Подселённый к ним парень, тоже вскоре оставшийся без работы, целыми днями лежал на кровати, уставившись в потолок. Иногда по чуть закатившимся глазам и тонкой ниточке слюны, стекавшей из рта, можно было догадаться, что Юрка (так звали парня) словил очередной приход. Павлу хотелось садануть кулаком по этой растёкшейся бледной физиономии, но он сдерживался – Юрка был слабак, да, но главная вина лежала не на нём.

Ну а потом пришёл и голод.


Люди оказались в ловушке. В бетонном склепе посередине океана, из которого им некуда было бежать.

Рощин, новый начальник Павла после перевода его с разрушенной северной станции на южную, высокий, жилистый старик, материвший своих подчинённых так, что краснели даже самые прожжённые мужики, как-то сказал Павлу, отвернув в сторону сухое, обветренное лицо:

– Каюк нам, Паша. Три миллиона людей Башня не прокормит, помяни моё слово. Надо избавляться от балласта, – и, заметив, как Павел дёрнулся от слова «балласт», зло сплюнул и так же зло сказал. – Морщишься, Паша? И правильно делаешь, что морщишься. Паскудно это звучит, паскудно. Но тот, кто это сделает, будет нашим спасителем. И вместе с этим, – он вперил в Павла свои голубые, до бледности выцветшие глаза. – Вместе с этим его ж и проклянут.


Потом Павла перевели наверх, и он радовался про себя, что его семье не придётся жить внизу и голодать – наверху с продовольствием было получше. Но зароненная стариком Рощиным мысль не отпускала. И когда эта мысль, пусть и облачённая в другие слова, однажды прозвучала на одном из заседаний Совета, Павел ухватился за неё, как за соломинку. «Лишние» люди – старики, больные – лежали на Башне тяжёлым, неподъёмным грузом. И за седьмым голодным годом последовал бы и восьмой, и девятый, и десятый… Они – Совет (хотя надо быть честным, не Совет, а именно он, Павел, так настойчиво продвигал эту инициативу) – просто опередили события, предложив закон о принудительной эвтаназии, главная цель которого и была – избавиться от этих лишних, сократить количество людей до того числа, которое Башня могла бы прокормить.

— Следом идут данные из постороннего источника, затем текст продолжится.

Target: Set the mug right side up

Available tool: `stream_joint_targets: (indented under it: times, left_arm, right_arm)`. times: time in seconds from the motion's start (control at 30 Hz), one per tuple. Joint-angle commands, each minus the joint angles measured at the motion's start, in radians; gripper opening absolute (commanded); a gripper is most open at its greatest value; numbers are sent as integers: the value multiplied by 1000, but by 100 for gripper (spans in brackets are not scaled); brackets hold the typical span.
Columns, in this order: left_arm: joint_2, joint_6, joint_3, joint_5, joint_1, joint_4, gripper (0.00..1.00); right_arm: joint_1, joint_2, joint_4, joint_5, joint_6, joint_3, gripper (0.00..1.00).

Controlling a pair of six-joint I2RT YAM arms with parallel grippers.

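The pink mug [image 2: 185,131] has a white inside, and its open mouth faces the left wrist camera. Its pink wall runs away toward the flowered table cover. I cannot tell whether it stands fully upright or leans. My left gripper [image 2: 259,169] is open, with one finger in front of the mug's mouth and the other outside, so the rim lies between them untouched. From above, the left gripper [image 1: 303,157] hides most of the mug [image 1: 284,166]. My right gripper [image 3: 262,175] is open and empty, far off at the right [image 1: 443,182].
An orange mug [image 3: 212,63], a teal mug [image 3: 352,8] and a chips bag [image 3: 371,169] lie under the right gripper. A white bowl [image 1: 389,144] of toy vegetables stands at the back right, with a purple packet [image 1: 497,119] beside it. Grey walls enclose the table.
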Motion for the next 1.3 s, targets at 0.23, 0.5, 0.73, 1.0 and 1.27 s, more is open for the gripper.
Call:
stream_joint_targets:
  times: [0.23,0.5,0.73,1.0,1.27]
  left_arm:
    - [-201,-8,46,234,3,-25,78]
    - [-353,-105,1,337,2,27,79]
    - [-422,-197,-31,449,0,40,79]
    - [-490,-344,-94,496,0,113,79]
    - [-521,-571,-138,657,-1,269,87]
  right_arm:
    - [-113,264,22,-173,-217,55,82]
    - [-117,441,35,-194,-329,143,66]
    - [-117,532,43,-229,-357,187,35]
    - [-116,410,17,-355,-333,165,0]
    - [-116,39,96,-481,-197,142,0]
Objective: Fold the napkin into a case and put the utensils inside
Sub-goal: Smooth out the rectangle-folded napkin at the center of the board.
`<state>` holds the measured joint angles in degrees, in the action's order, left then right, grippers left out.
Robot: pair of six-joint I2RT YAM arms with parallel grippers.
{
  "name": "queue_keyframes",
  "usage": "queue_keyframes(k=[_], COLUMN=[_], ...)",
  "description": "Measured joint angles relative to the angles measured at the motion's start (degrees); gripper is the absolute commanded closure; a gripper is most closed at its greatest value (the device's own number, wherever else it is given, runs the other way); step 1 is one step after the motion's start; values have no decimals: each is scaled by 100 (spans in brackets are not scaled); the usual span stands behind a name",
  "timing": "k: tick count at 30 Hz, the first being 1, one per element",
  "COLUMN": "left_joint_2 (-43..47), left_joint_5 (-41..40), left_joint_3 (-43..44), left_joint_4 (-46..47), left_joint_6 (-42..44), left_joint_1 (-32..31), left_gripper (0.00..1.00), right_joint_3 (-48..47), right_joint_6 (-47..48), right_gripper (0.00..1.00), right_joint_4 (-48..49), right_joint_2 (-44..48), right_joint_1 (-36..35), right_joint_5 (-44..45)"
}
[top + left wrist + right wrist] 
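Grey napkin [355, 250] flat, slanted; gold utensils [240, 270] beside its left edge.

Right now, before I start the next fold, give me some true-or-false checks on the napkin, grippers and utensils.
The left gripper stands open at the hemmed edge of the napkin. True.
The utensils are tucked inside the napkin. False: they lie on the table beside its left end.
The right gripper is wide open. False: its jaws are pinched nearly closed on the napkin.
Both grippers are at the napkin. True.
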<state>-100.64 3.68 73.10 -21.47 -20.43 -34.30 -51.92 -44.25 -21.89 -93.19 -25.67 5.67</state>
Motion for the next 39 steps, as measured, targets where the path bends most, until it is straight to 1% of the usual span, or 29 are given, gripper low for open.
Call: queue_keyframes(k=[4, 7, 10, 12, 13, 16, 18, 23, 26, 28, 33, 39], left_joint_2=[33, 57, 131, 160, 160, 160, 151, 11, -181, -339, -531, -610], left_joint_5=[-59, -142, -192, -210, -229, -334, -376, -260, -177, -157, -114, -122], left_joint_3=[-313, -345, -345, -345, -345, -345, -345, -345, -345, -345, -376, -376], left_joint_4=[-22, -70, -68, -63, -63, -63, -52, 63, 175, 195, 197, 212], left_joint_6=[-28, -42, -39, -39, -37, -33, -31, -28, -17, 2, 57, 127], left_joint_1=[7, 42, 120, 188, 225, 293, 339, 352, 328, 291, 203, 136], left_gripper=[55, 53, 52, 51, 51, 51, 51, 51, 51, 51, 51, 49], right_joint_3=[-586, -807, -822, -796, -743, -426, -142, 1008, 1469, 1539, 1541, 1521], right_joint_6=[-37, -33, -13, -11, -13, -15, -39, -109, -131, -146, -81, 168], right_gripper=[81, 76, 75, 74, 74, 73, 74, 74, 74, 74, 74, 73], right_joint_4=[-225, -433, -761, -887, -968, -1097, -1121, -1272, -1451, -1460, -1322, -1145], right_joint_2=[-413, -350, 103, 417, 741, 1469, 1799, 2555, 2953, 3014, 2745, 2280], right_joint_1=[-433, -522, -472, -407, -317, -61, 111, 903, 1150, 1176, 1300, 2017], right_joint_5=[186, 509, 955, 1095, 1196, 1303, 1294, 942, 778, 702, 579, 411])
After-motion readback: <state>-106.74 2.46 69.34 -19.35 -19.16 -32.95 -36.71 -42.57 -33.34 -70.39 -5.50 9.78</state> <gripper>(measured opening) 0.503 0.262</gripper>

Тогда Павлу это казалось единственно разумным выходом, и, обсуждая и готовясь поставить свою подпись под этим чудовищным в общем-то законом, несущим смерть тем, кому не посчастливилось родиться здоровым, и тем, кто слишком долго задержался на этом свете, он искренне считал, что это – правильно. Жестоко – да, но правильно. Это было спасением. Лучше сейчас пожертвовать миллионом, чем погубить в итоге всех.

– И потом, это же временная мера!

Именно эти слова, произносимые им, Павлом Савельевым, уверенно и решительно, помогли убедить Совет. Тех, кто сомневался. Тех, кто с высоты прожитых лет смотрел на него, молодого выскочку, с плохо скрываемым высокомерием и презрением.

Именно эти слова он говорил Лизе, хотя ни при каких обстоятельствах не смог бы сказать Анне:

– Всё будет хорошо, рыжик, не волнуйся. Через пару лет всё нормализуется, и закон отменят за ненадобностью. А сейчас это надо сделать. Надо. Ты увидишь, что я прав.


Он ошибся.

И сегодня, четырнадцать лет спустя, вчитываясь в руфимовские отчёты по пятому энергоблоку, он понимал, как же сильно он ошибся, предполагая, что их страшный и жестокий закон – лишь временная мера.


Но тогда… тогда Павел ни на секунду не сомневался в своей правоте. И, глядя на хохочущую Нику и уже совершенно круглую Лизу, он даже не подозревал, что его правда ударит по нему же рикошетом и ударит так, что он никогда от этого больше не оправится, и всякий раз, когда Ника будет прижиматься к нему тёплой со сна щекой и повторять чужие слова «папочка, одни мы с тобой на белом свете остались», он будет вздрагивать как от звонкой и позорной пощёчины.